Comentario al XXXI Domingo del Tiempo Ordinario
El diálogo del escriba que pregunta a Jesús cuál es el mandamiento más importante, tanto en Marcos como en Mateo, tiene lugar después de la disputa con los fariseos y con los herodianos, que querían atraparlo. Pero sólo Marcos nota el asombro del escriba: “Se acercó uno de los escribas, que había oído la discusión y, al ver lo bien que les había respondido, le preguntó”. Es conquistado por la sabiduría de Jesús, por la verdad revelada con claridad y mansedumbre a quienes quieren ponerle a prueba: Jesús siempre trata de ganar a sus interlocutores para el bien.
Le pregunta: ¿Cuál es el primero de todos los mandamientos?”. En su respuesta, Jesús hace una revolución: toma el precepto de amar a Dios por encima de todas las cosas del Shema ‘Isra’el, que el piadoso israelita repetía tres veces al día, y lo une al precepto “amarás a tu prójimo como a ti mismo”, del Levítico. La pregunta era cuál es el primero de los mandamientos, y la respuesta es que el primero… son dos. El amor a Dios se fusiona para siempre con el amor al prójimo. En el evangelio de Juan, el amor de Dios está en cómo Jesús nos ama y llega a ser medida del amor fraterno: “Como yo os he amado, amaos también unos a otros”: cuando nos amamos de verdad y “hasta el fin”, como Él nos amó, hacemos presente el amor de Dios. Jesús evita así el posible error espiritualista de quienes piensan que basta con amar a Dios, pero sin amar a los hermanos. “El que no ama a su hermano, a quien ve, no puede amar a Dios, a quien no ve. Este es el mandamiento que recibimos de él: quien ama a Dios, que ame también a su hermano” (1 Jn 4, 20-21). El corazón de nuestra fe es el amor a Dios y al prójimo, siempre unidos. Amar a Dios sólo, no es suficiente. El amor a Dios siempre nos empuja a los hermanos, y el amor a los hermanos nos hace descubrir el amor de Dios entre nosotros: “Nadie ha visto a Dios, pero si nos amamos, Dios permanece en nosotros y su amor alcanza en nosotros su perfección” (1 Jn 4, 12).

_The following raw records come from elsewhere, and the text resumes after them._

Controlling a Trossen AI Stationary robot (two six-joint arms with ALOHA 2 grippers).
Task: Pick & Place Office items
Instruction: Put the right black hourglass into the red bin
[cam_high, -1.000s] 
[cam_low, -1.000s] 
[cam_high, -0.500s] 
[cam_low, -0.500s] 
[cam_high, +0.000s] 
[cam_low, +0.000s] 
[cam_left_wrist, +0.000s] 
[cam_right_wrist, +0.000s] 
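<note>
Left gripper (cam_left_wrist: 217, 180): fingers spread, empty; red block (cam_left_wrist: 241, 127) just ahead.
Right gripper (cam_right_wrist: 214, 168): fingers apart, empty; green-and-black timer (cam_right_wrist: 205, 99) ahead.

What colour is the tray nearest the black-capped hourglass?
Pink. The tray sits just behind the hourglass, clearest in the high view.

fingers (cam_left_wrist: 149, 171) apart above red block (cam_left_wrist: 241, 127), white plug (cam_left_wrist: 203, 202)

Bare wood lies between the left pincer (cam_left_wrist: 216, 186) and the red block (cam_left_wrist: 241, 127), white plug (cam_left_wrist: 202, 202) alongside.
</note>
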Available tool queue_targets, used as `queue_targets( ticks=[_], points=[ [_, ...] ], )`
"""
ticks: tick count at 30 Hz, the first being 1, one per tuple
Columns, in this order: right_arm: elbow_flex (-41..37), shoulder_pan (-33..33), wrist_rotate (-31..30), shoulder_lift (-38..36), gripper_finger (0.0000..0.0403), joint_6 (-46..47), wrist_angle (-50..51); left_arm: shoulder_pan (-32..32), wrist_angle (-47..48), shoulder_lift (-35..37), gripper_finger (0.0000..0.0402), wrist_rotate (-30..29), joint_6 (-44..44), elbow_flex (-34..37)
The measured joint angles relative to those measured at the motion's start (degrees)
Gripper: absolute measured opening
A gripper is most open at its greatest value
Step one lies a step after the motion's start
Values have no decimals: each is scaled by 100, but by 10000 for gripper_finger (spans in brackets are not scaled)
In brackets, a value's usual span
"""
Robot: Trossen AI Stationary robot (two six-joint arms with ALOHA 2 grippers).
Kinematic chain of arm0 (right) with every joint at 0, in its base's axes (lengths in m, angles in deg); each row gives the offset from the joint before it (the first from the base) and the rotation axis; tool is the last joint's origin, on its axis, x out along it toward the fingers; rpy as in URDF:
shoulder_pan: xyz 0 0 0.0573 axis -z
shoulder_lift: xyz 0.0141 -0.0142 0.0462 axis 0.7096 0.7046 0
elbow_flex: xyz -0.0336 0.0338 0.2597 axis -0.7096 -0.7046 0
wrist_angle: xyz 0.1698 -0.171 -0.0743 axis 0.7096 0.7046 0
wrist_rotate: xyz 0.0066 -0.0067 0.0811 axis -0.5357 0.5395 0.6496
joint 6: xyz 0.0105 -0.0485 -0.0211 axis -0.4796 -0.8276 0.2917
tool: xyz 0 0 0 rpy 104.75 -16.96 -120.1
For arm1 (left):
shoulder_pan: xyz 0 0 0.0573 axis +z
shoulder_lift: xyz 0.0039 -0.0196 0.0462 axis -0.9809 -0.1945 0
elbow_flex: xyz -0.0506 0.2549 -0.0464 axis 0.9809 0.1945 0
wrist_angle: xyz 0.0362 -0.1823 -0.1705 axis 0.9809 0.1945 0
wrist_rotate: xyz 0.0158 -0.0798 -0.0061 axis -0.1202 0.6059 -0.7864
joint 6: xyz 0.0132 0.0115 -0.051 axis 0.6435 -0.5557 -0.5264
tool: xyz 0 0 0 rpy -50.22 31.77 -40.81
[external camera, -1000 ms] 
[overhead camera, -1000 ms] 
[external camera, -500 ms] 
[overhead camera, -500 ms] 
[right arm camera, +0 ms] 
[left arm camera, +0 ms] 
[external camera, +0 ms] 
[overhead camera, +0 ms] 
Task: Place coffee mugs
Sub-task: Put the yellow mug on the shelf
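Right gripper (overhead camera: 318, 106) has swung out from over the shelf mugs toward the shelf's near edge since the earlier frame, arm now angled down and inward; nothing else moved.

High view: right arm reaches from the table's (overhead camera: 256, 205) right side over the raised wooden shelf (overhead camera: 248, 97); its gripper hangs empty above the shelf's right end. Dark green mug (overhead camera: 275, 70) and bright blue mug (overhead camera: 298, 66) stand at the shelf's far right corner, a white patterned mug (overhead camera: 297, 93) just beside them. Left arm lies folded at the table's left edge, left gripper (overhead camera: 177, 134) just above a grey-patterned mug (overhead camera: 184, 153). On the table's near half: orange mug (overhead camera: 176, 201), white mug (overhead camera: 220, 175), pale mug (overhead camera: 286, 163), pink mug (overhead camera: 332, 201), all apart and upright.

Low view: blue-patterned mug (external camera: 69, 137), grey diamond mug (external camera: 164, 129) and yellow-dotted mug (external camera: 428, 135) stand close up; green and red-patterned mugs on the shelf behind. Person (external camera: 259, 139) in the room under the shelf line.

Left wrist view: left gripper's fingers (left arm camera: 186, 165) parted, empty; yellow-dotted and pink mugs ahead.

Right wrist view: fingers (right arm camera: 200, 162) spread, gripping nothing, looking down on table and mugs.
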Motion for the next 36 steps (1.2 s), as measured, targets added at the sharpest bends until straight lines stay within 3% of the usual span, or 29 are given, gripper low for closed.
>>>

Las palabras del Levítico que Jesús relanza contienen un tercer mandamiento unidos a los dos primeros: el amor de sí mismo. “El amor a sí mismo constituye un principio fundamental de la moralidad” (Catecismo de la Iglesia Católica, n. 2264). Es necesario amar como Dios nos ha creado, amar nuestra forma de ser, nuestra unicidad, y respetarla en los demás. Tener autoestima y creer en la misión que cada uno recibió de Dios cuando fue pensado y colocado en el mundo. Así, amándonos a nosotros mismos y el plan de Dios para nosotros y el camino de santificación que el Espíritu Santo obra en nosotros de una manera única, podremos amar a los demás en su singularidad de creación y santificación, donde el Espíritu Santo no se repite nunca.